You are suffering from social anxiety or regularly fight with depressive moods? You should consider consulting with a third person: As a psychotherapist (English) I can help you in different settings of individual or group therapies in Vienna. The goal is to finally be able to be yourself. You can open your mind, free your emotions and begin processing all the unconscious processes that take place inside you, emotionally and mentally, with the support of psychotherapy. This will help you to understand yourself and your emotions better and to improve self-awareness in relationships.
Psychological problems are becoming more frequent over the past years and an increasing amount of people is affected by them. From my experience I know that too many people are trying to push away their problems without really dealing with them. One reason for that is the tendency in our society not to talk about psychological problems. However, our soul can sicken psychologically just like the body can become sick physically. As a psychotherapist English, I will help you first to identify your psychological problems and then to grow out of them.
Maybe you are still not sure whether you need a psychotherapist English.You would rather tackle your psychological problems on your own? I know many people who prefer this at first. But in doing so, they often only repress their emotions and this holds them back from changing.
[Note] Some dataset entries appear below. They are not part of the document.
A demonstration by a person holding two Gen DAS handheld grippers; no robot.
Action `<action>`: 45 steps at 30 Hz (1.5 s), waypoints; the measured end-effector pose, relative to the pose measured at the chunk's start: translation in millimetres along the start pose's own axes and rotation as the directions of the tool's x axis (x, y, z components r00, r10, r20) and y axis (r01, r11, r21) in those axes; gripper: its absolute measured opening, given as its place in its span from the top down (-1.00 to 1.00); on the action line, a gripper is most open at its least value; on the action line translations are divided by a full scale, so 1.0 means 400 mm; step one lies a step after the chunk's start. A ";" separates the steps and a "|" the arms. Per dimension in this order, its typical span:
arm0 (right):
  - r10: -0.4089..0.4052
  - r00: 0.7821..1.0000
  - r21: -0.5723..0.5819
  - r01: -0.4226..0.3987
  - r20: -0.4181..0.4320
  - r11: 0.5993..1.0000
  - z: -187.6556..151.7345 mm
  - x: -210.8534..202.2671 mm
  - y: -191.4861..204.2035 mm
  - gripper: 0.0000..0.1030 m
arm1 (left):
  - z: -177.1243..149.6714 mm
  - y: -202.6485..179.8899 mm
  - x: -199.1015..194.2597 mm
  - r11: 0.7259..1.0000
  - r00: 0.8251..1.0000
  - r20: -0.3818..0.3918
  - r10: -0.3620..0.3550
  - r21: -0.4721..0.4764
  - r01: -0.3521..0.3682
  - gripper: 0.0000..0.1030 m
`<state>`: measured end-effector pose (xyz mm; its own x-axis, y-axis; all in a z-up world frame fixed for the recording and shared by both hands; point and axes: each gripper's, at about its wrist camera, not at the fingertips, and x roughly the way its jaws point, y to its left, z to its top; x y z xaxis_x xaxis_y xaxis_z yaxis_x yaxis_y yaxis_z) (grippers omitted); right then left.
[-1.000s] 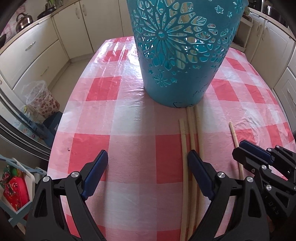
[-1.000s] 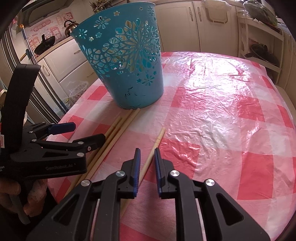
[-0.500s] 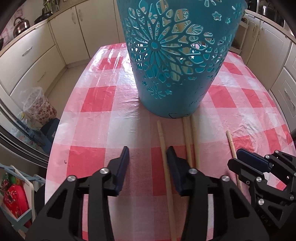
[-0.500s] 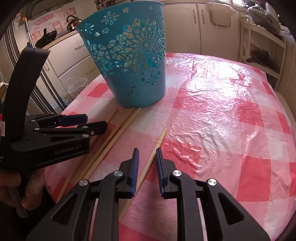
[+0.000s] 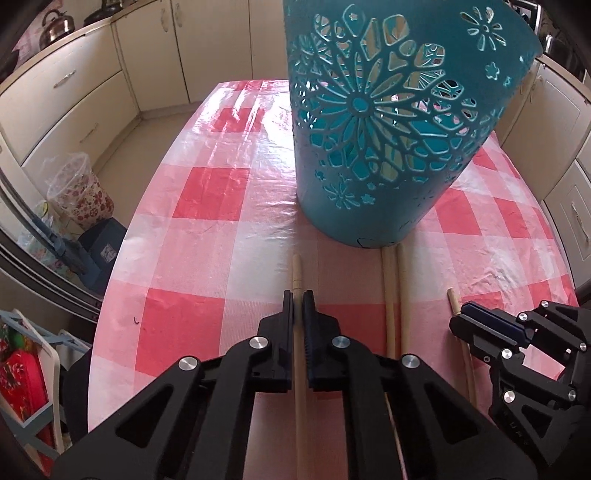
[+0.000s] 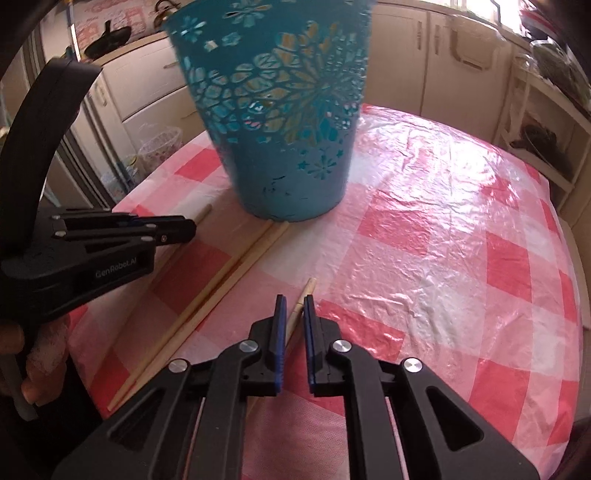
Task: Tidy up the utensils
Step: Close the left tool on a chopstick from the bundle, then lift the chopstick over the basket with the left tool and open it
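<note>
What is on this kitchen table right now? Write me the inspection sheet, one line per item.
Surface: table under a red-and-white checked plastic cloth.
Job's things: four wooden chopsticks. One is in the left gripper, one in the right gripper, and a pair lies side by side, tips at the teal cut-out basket.
Clutter: nothing seen.
Grippers: left gripper, jaws just closed, shut on its chopstick; right gripper, jaws just closing, shut on its chopstick.
Cables: nothing seen.
Surroundings: cream kitchen cabinets, kettle, floral bin on the floor.
</note>
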<state>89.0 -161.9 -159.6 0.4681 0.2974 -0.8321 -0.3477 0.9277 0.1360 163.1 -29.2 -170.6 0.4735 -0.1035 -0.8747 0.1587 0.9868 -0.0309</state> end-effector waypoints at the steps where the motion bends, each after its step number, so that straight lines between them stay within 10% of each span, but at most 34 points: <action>1: 0.006 1.000 -0.006 -0.006 -0.006 1.000 0.000 0.000 -0.002 0.81 | -0.003 0.000 -0.002 1.000 1.000 -0.001 0.005 0.002 -0.005 0.89; 19: 0.033 0.999 0.096 -0.036 0.039 0.995 -0.027 -0.017 -0.038 0.80 | 0.029 -0.014 0.021 0.999 0.999 0.027 0.041 0.030 -0.042 0.49; 27: 0.006 0.999 0.046 -0.008 0.044 0.999 -0.036 -0.029 -0.020 0.65 | 0.023 -0.030 0.016 0.997 0.999 0.038 0.013 0.070 -0.016 0.90; 45: -0.008 0.999 0.011 0.008 0.051 1.000 -0.038 -0.023 0.004 0.40 | 0.005 0.080 -0.180 0.966 0.957 0.168 -0.235 -0.069 0.249 0.90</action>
<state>71.7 -166.4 -160.1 0.5118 0.3009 -0.8047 -0.3354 0.9323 0.1353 135.8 9.6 -107.9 0.5617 -0.3519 -0.7488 0.2119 0.9361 -0.2809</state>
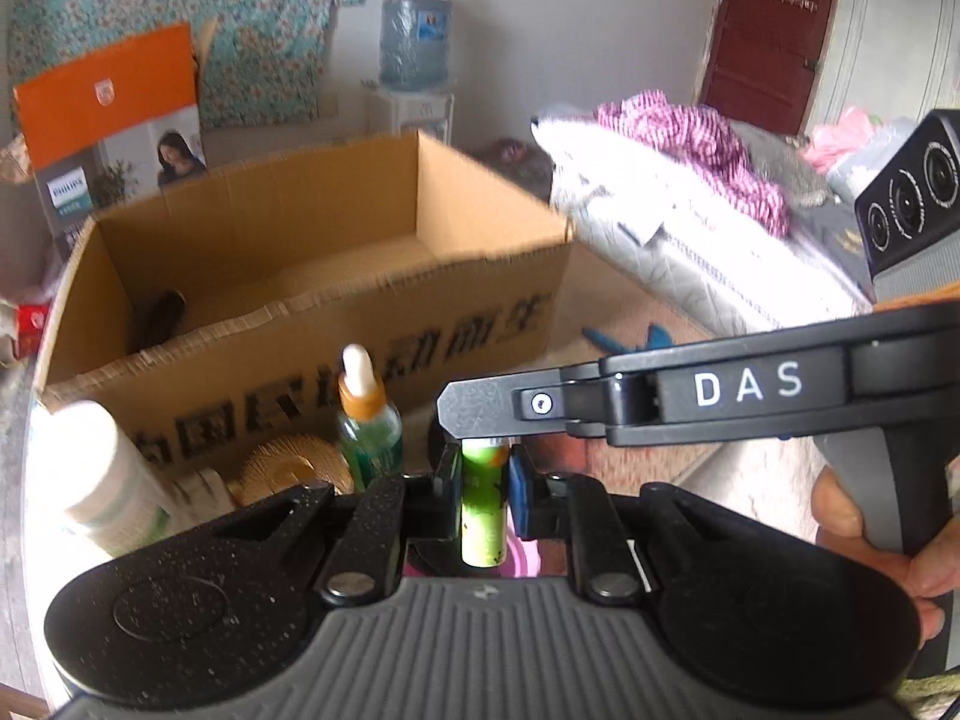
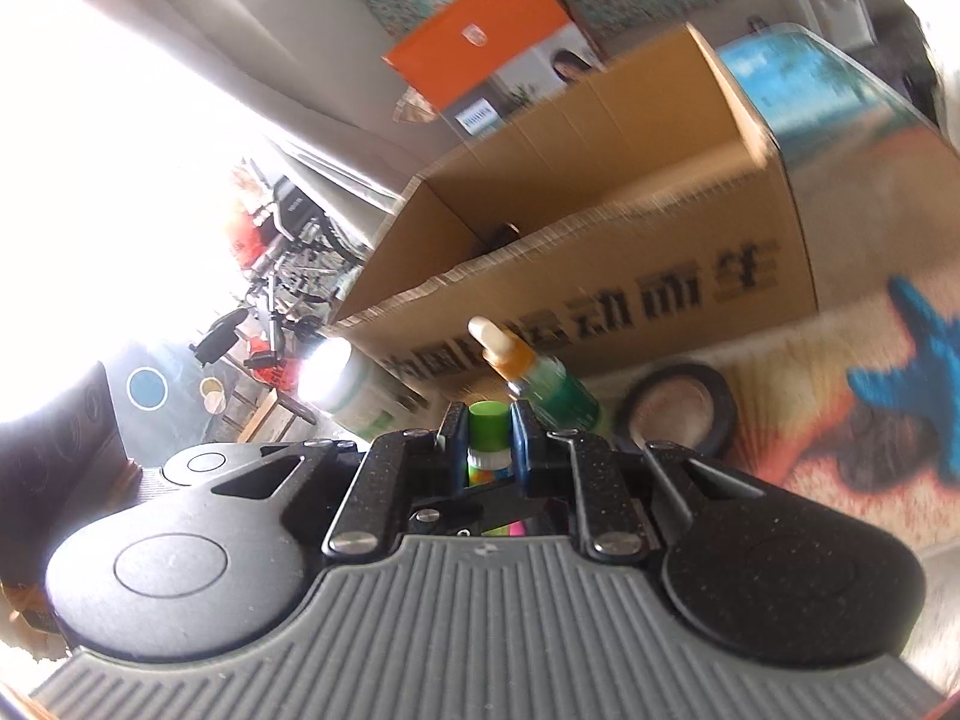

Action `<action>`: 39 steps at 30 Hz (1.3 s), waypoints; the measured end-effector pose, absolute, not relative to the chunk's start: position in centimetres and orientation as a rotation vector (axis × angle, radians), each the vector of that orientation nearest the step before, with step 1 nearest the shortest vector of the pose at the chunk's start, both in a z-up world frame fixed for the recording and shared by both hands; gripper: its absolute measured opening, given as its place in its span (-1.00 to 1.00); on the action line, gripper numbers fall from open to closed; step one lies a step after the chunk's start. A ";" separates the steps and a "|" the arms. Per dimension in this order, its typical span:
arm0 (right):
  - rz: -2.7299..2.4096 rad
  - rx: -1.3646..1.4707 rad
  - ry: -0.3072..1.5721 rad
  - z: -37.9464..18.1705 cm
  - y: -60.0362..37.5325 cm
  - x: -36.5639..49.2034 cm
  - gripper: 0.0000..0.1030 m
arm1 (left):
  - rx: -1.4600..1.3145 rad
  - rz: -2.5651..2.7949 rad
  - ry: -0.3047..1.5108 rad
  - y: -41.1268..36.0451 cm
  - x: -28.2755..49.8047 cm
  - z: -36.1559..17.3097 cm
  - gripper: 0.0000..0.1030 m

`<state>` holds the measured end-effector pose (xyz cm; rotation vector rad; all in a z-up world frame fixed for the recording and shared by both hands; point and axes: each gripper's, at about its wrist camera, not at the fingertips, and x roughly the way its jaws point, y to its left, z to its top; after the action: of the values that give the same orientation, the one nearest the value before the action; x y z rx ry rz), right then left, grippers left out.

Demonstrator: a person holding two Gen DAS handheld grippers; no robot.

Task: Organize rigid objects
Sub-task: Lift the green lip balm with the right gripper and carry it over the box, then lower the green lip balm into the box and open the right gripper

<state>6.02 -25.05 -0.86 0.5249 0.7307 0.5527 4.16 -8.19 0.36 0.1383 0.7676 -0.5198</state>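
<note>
Left tool [image 1: 485, 480]: jaws narrow, clamped on a green tube [image 1: 483, 504], tube upright between the pads. Right tool [image 2: 489, 438]: jaws narrow on the same green tube [image 2: 486, 420], gripping at the green cap end; white collar and bright multicolour body visible below the cap. In the left wrist view the right tool [image 1: 474, 414] crosses in from the right, finger tip directly over the tube top; hand [image 1: 870, 540] on its handle at the right edge.

Just past the tools, a green dropper bottle [image 1: 367, 426] with orange collar and white bulb stands upright, near the box's front wall. Left of it: a gold ribbed round thing [image 1: 294, 462], type unclear, then a white bottle [image 1: 114, 480], tilted. In the right wrist view a black tape roll [image 2: 678, 402] lies flat to the right of the dropper bottle [image 2: 540, 384], on the printed table cover [image 2: 840, 420].

Behind those: open cardboard box [image 1: 336, 324], black print on the front wall. One dark item [image 1: 159, 315] inside at its left end, too blurred to identify. Rest of visible box floor bare.

Behind the box: orange Philips carton [image 1: 108, 114]. Bedding pile [image 1: 690, 192] off to the right.
</note>
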 end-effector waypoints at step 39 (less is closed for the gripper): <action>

If you are not sure whether I can help you, I offer an initial consultation free of charge. This will enable us to see whether working together could be a good fit.
"It's a joy to be hidden, but a disaster not to be found."
For psychoanalytic psychotherapy to be successful, it is important that the work is not only intellectual, but also emotional. Working with an english speaking psychotherapist is an opportunity for you as an expat in Vienna to experience emotions that for many reasons remain blocked otherwise in your life. Repressed emotions are precious energy that serves any form of relationships and self-esteem once they are released. As long as these emotions remain repressed, they will drain your energy and make you anxious, needy, and unhappy.
As humans, we are born prematurely when we are still too weak even to hold our head straight. This makes us completely dependent on our caregivers for an extended period of time, compared to other animals. The result is that feelings of dependency can trigger a lot of pain that has been accumulated in those early years. Of course, the more accepting the parents were towards who we really wanted to be as little children, the less frightening feelings of dependency have become for us. But for many people, escaping any feeling of dependency influences their lives without they even being aware of it. This can have negative consequences on the relationships and careers because those who cannot tolerate any sense of dependency end up being loners and isolated. Fear of dependency is often an obstacle to talk to a therapist, but in a complex culture that neglects the inner world, talking to a psychotherapist instead of insisting on "doing it alone" is a courageous way to confront and overcome the dependency complex.